_Exercise details_
All lines that hold the string "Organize" should be copied. Find them in the listing below.

_Data supplied_
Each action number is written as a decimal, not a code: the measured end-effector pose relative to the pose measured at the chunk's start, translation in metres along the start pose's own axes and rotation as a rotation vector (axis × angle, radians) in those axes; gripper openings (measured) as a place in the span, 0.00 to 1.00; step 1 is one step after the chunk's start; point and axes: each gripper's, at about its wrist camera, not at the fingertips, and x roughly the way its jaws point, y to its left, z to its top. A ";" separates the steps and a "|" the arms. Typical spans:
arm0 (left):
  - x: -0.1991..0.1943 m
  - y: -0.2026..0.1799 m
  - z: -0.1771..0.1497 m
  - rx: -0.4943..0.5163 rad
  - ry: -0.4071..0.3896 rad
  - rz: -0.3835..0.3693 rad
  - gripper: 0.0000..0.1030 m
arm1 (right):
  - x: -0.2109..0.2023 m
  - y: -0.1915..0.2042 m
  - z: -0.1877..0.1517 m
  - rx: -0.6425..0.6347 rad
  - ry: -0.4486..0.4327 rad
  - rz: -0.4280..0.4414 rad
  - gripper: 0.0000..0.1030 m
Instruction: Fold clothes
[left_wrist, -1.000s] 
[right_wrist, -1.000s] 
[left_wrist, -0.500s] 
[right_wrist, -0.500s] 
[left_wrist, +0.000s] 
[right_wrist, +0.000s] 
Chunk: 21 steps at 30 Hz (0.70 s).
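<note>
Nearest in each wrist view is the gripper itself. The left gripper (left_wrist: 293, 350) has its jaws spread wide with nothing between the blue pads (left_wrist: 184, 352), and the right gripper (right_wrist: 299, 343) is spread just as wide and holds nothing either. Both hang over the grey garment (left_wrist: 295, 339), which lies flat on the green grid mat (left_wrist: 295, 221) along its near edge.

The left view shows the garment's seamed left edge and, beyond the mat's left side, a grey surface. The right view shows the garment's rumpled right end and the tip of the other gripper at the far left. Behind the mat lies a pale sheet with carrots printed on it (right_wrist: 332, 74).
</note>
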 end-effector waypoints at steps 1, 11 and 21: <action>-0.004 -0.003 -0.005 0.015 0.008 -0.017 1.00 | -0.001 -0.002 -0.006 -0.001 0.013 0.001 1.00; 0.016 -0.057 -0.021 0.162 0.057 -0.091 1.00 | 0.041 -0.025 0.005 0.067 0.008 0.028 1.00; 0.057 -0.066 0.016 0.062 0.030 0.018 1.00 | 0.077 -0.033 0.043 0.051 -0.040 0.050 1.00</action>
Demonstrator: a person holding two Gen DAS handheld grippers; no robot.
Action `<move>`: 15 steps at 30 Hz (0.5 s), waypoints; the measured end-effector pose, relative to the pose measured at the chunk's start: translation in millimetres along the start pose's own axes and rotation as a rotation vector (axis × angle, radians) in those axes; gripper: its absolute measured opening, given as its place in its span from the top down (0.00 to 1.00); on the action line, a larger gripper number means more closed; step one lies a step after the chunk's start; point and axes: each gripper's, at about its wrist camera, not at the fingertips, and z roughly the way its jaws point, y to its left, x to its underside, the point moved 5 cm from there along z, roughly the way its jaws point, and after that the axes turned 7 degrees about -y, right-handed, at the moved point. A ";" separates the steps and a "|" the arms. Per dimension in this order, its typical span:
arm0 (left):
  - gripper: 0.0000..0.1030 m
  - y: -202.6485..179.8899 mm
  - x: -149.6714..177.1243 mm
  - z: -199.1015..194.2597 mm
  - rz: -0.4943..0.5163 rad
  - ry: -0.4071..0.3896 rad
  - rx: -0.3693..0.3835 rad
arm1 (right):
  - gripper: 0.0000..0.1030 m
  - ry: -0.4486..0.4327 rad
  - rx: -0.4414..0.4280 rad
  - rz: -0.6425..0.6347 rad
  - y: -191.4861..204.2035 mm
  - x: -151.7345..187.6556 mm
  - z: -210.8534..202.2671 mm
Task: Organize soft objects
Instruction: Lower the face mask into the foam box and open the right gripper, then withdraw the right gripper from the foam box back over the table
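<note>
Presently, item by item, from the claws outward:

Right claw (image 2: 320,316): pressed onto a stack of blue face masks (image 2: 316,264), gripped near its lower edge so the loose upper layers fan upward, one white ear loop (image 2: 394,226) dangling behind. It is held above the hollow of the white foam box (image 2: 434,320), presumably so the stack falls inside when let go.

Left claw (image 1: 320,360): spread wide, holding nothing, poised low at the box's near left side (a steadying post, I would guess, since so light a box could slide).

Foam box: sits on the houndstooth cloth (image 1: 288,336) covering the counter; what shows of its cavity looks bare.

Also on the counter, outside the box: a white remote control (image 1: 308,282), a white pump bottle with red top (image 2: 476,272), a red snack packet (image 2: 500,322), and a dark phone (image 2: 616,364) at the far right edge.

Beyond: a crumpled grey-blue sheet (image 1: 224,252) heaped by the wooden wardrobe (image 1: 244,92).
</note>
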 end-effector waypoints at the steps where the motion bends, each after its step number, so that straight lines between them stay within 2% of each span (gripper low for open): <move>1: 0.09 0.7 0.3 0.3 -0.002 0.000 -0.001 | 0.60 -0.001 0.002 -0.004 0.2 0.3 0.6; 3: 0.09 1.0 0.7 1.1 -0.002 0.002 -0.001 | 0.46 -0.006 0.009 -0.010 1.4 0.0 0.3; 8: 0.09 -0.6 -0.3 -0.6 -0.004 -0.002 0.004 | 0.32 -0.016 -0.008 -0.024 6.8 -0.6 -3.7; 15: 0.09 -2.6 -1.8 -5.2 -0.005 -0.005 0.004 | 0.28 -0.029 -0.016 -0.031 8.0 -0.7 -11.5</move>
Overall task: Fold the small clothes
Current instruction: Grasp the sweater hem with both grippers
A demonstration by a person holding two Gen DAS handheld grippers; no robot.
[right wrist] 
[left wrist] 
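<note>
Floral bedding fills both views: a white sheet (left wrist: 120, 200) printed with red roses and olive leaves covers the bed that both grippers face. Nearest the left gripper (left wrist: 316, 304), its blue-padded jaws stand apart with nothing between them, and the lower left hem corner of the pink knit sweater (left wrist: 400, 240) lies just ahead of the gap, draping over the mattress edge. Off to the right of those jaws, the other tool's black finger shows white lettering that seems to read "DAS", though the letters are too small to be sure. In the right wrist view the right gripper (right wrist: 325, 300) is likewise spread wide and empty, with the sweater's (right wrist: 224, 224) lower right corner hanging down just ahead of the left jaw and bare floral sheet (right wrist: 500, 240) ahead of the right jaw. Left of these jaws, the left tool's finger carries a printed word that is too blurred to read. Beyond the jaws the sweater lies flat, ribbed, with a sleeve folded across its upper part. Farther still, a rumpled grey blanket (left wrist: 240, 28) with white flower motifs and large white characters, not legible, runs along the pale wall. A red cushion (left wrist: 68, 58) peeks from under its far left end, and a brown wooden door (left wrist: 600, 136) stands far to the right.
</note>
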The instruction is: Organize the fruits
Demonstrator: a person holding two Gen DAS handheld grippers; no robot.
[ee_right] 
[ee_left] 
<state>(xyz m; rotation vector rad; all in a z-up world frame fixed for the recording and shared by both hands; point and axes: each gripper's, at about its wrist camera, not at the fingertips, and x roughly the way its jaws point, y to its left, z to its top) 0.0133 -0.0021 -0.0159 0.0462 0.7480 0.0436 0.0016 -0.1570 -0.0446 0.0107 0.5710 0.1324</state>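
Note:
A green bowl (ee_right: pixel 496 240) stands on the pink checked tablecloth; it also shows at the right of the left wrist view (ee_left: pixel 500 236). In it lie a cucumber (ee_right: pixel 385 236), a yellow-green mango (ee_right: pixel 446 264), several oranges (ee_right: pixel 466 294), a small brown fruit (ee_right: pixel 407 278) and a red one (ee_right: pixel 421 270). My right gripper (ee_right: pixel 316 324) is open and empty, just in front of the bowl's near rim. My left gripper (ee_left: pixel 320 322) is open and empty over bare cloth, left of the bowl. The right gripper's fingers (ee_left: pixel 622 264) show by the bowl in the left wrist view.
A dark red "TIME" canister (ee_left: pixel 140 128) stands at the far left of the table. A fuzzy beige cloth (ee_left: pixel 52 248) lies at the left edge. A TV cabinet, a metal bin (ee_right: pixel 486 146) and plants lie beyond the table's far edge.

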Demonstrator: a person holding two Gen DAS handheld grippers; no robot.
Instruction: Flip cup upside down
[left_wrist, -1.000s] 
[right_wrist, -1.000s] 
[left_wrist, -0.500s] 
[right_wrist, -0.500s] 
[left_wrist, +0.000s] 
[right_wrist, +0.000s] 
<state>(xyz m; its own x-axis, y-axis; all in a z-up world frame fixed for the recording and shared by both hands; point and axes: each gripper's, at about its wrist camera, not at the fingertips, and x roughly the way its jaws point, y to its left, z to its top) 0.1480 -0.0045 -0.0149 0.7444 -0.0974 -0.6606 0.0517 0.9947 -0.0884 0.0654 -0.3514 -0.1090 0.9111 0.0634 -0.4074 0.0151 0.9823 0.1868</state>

_Solved exercise_
Task: Organize soft objects
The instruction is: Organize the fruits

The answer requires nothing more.